THE TASK >> Images should be left out, and everything else in the listing reproduced exactly.

········

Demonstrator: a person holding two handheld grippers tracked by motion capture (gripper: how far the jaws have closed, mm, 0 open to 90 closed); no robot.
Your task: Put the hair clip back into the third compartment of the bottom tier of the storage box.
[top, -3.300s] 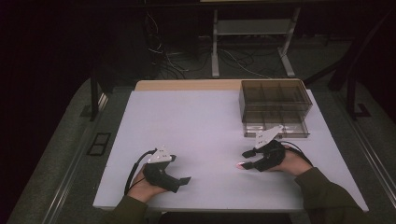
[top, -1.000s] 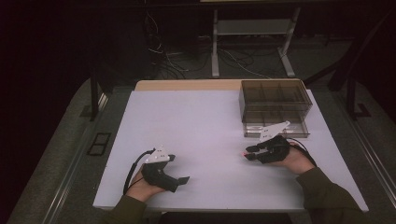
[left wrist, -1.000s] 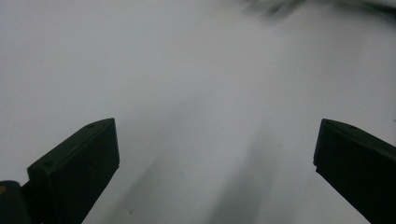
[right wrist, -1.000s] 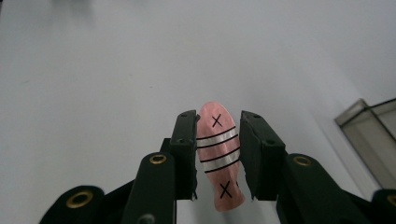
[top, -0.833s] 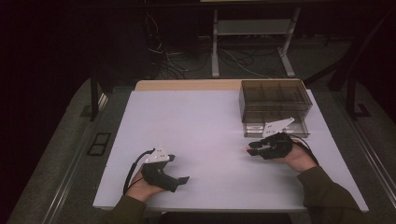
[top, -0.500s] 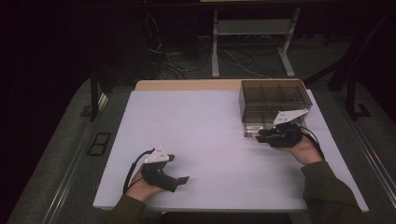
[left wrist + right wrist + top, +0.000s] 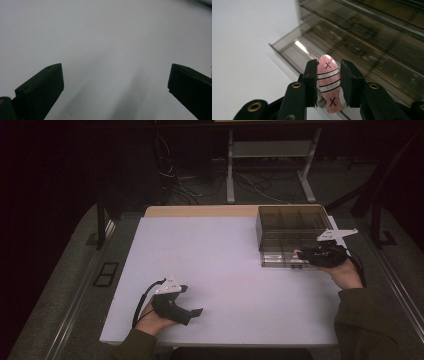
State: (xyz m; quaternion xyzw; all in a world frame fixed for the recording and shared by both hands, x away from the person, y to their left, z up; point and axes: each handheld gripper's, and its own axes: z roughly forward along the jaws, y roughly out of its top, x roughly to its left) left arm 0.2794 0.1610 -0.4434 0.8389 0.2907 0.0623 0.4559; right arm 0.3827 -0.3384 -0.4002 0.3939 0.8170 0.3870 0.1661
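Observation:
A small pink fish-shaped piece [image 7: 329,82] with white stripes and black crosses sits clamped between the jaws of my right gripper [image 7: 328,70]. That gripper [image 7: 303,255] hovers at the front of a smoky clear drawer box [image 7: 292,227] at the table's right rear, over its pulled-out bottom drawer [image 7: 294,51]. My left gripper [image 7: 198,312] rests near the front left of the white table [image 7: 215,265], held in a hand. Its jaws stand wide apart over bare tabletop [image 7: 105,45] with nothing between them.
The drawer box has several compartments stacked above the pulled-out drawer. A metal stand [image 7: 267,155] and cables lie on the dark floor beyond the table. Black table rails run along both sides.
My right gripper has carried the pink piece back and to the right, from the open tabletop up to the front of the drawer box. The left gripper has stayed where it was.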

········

RESULT OF THE TASK >>
Demonstrator: a person holding two handheld grippers tracked by motion capture (gripper: how far the jaws have closed, mm, 0 open to 90 closed); no robot.
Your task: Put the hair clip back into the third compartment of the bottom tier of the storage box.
[top, -3.300s] 
[top, -1.000s] 
[left wrist, -1.000s] 
[right wrist, -1.000s] 
[top, -0.833s] 
[top, -0.500s] 
[left wrist + right wrist + top, +0.000s] 
State: (xyz m; quaternion xyzw; all in a world frame fixed for the recording and shared by both hands, x away from the person, y to their left, z up; point and axes: each handheld gripper's, and its own axes: z roughly forward along the jaws, y roughly out of its top, x roughly to its left) left arm 0.2794 0.1610 -0.4434 0.8389 0.2907 0.0623 0.4559; right arm 0.3827 -0.3384 -0.4002 0.3939 0.8170 0.3870 0.1661
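Observation:
A small pink fish-shaped piece [image 7: 329,82] with white stripes and black crosses sits clamped between the jaws of my right gripper [image 7: 328,70]. That gripper [image 7: 303,255] hovers at the front of a smoky clear drawer box [image 7: 292,227] at the table's right rear, over its pulled-out bottom drawer [image 7: 294,51]. My left gripper [image 7: 198,312] rests near the front left of the white table [image 7: 215,265], held in a hand. Its jaws stand wide apart over bare tabletop [image 7: 105,45] with nothing between them.
The drawer box has several compartments stacked above the pulled-out drawer. A metal stand [image 7: 267,155] and cables lie on the dark floor beyond the table. Black table rails run along both sides.
My right gripper has carried the pink piece back and to the right, from the open tabletop up to the front of the drawer box. The left gripper has stayed where it was.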

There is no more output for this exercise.